\documentclass[11pt]{article}
\include{lecture}
\begin{document}
\lecture{8}{10/4/2011}{Alternatation}{Sachin Ravi}
%\section{Environments}
In this lecture, we continue with our discussion of the polynomial hierarchy complexity class PH.
We discuss three alternate (but equal) characterizations of the polynomial hierarchy class, one
of which involves the introduction of a new model of computation called alternating Turing machine
(ATM), which are a generalization of the nondeterministic Turing machine model.
As an application of the notion of alternation, we discuss time-space lower bounds for SAT.
\section{Alternate Characterizations of the Polynomial Hierarchy}
\subsection{Using oracle Turing machines}
\begin{claim}
$\forall k \geq 0, \Sigma_{k+1}^p = \NP^{ \Sigma_k^p}$.
\end{claim}
\begin{proof}
For $k=0$, the statement reduces to $\NP = \NP ^{\P}$.
$\NP \subseteq \NP ^{\P}$ because we can choose to derive the solution
non-deterministically and can ignore the oracle. $ \NP ^{\P} \subseteq \NP$
because any computation done by the oracle can also be done
nondeterministically without the help of the oracle.
For $k \geq 1$, we will prove the case $k = 1$ and the same idea used can be
repeated for higher values of $k$. For $k = 1$, the statement reduces to
$\Sigma_2^p = \NP^{\NP}$
Suppose we have some $ L \in \Sigma_2^p$. Then,
$$x \in L \iff
((\exists y_1 \in \Sigma^{|x|^c})
(\forall y_2 \in \Sigma^{|x|^c}))
\big[\langle x, y_1, y_2 \rangle \in V \big]$$
We can have a non-deterministic TM $M$ guess the value of $y_1$ in above
formulation so that all that is left to solve is
$L' = (\forall y_2 \in \Sigma^{|x|^c}))\big[\langle x, y_1, y_2 \rangle \in V \big]$.

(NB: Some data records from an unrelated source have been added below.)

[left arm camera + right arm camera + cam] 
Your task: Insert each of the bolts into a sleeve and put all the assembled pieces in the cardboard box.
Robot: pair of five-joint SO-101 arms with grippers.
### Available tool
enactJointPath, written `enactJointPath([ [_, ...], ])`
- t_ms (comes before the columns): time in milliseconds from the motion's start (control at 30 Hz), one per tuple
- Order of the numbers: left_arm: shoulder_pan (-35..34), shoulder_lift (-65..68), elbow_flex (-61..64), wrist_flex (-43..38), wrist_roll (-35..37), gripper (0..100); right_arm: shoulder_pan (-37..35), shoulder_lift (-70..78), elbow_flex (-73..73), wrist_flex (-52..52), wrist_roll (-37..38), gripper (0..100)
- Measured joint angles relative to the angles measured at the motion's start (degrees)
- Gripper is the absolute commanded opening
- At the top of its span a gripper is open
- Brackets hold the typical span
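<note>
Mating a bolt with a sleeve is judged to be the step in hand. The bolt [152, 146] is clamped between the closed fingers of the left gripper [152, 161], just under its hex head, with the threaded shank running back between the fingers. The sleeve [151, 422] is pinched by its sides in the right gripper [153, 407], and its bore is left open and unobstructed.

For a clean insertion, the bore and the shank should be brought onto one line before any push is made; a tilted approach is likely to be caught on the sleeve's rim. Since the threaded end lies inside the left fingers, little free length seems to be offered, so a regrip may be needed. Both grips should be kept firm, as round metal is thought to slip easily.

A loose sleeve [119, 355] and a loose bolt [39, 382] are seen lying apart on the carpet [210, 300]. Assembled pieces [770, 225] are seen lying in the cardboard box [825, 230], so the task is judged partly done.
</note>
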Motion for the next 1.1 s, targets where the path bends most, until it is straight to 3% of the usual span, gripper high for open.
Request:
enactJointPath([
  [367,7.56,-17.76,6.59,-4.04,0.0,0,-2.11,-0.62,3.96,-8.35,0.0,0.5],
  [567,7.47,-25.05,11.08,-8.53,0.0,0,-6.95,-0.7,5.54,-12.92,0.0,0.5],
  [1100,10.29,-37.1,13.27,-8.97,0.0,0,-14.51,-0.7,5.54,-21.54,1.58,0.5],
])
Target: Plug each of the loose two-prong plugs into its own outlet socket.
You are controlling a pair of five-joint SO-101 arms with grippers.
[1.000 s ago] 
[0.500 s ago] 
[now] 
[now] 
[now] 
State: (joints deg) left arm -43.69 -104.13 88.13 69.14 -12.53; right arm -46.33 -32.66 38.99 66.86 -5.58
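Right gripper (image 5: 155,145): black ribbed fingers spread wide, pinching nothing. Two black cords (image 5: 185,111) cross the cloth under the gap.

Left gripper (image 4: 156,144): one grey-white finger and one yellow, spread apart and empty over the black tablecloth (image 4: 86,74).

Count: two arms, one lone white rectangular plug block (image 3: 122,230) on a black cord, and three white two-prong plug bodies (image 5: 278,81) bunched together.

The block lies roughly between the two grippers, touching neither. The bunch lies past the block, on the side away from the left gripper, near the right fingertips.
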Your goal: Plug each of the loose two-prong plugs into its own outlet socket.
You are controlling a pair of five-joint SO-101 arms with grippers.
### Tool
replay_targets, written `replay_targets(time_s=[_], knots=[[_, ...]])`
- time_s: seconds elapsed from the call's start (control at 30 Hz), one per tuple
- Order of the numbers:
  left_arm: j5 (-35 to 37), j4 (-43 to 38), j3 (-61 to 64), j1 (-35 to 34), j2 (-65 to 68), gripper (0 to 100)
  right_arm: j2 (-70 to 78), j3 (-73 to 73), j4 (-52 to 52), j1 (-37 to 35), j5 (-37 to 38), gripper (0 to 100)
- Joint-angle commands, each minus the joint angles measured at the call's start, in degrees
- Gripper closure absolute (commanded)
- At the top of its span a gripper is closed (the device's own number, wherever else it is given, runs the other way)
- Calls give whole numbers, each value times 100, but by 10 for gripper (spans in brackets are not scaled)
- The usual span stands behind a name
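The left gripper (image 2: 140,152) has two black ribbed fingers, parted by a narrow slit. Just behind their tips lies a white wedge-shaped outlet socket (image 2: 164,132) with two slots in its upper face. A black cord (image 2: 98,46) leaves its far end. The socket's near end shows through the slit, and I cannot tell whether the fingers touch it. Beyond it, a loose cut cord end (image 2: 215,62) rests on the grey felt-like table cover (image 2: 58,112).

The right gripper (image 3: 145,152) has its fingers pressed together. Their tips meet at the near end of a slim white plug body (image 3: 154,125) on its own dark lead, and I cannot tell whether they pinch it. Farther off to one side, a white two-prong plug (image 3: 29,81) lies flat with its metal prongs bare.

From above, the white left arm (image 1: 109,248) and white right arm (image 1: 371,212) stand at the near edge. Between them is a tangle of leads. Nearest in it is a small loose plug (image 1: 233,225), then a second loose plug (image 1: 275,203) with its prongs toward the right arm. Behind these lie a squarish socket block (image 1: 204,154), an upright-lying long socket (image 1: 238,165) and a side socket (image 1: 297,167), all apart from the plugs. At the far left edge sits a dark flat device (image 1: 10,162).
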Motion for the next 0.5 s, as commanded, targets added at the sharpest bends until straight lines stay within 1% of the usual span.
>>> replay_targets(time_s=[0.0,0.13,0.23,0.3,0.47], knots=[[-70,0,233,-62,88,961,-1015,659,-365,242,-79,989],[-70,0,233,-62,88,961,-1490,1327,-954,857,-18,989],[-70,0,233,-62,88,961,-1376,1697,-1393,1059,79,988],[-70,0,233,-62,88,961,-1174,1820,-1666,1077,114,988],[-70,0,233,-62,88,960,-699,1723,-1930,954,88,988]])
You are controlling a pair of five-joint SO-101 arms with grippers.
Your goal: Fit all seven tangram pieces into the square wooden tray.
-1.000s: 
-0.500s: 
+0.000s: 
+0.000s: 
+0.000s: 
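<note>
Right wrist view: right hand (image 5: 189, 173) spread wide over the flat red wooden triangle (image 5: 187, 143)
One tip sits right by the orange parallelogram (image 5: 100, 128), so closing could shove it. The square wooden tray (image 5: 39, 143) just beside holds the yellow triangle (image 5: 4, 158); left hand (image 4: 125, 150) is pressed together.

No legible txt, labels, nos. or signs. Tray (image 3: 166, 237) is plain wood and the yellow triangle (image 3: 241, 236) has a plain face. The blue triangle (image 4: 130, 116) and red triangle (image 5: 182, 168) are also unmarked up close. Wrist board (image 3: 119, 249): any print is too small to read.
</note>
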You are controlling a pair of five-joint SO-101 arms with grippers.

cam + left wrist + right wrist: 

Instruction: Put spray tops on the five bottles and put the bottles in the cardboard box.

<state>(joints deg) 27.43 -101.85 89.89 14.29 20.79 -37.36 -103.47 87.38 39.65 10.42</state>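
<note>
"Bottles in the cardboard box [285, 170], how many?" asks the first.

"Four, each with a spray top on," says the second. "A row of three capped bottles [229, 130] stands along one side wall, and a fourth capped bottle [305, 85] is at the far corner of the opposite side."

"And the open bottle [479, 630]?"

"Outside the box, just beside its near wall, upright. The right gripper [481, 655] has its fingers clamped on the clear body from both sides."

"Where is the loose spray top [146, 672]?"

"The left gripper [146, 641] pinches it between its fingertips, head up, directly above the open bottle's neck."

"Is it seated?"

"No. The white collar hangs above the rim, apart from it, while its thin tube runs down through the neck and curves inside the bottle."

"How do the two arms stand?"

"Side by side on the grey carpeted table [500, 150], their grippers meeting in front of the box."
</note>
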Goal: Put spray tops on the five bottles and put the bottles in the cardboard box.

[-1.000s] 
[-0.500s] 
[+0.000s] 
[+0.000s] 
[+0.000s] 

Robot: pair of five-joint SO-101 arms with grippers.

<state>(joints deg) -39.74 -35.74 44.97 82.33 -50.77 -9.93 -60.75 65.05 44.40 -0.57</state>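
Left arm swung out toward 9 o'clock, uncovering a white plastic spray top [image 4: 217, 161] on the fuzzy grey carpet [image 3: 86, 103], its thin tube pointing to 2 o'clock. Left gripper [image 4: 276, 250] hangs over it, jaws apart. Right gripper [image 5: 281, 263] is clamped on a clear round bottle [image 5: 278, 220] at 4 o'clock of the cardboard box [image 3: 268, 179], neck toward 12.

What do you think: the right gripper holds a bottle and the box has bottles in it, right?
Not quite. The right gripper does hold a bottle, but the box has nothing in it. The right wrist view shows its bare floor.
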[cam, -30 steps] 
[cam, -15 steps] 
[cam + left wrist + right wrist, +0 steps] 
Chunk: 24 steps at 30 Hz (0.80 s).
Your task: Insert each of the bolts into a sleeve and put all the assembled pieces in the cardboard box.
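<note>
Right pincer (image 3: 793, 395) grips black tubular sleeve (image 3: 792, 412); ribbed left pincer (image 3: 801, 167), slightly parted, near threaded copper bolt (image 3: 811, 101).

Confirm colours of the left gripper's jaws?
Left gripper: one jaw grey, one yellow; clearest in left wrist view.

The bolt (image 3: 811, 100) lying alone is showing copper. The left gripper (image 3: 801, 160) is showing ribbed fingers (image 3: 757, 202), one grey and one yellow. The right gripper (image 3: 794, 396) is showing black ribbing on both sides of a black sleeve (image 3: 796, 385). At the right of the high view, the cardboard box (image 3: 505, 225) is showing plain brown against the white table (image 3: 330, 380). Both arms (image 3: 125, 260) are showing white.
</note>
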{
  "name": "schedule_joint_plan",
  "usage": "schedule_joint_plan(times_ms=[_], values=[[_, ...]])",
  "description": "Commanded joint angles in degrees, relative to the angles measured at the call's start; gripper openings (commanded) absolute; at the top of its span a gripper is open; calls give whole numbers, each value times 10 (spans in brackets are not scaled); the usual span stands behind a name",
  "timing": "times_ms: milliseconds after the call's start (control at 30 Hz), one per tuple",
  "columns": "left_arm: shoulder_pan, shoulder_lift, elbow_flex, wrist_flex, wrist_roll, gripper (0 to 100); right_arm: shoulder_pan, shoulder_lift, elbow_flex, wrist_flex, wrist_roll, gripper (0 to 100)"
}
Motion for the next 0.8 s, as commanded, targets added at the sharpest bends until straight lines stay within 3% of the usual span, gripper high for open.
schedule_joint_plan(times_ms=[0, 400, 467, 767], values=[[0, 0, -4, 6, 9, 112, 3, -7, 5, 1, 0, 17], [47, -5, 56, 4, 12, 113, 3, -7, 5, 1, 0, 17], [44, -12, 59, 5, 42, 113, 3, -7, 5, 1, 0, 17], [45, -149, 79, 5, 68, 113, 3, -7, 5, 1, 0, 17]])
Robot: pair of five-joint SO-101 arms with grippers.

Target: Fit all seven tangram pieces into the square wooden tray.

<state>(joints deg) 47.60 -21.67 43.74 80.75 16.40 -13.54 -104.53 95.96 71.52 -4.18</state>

Since the previous is exactly the class $\Pi_1^p$ and $\Pi_1^p = \coNP$, we can
use the oracle to test whether $< x,y> \in \overline{L'}$ and use the opposite value of the output
of the oracle. Thus, $L \in \NP^{\NP}$.
Suppose $L \in \NP^{\NP}$. Let $ L = L(M^{\L'})$ where $M$ is a nondeterministic Turing
machine and $L'$ has verifier $V' \in \P$ since $L' \in \NP$.
We can generate $\Sigma_2^p$ to decide $L$ as follows:
\begin{enumerate}
\item Existential Phase
\begin{itemize}
\item We will use the existential operator to express a computation path of $M$ on input $x$, including
all queries $M$ makes to oracle $L'$ and the answers $M$ receives in return.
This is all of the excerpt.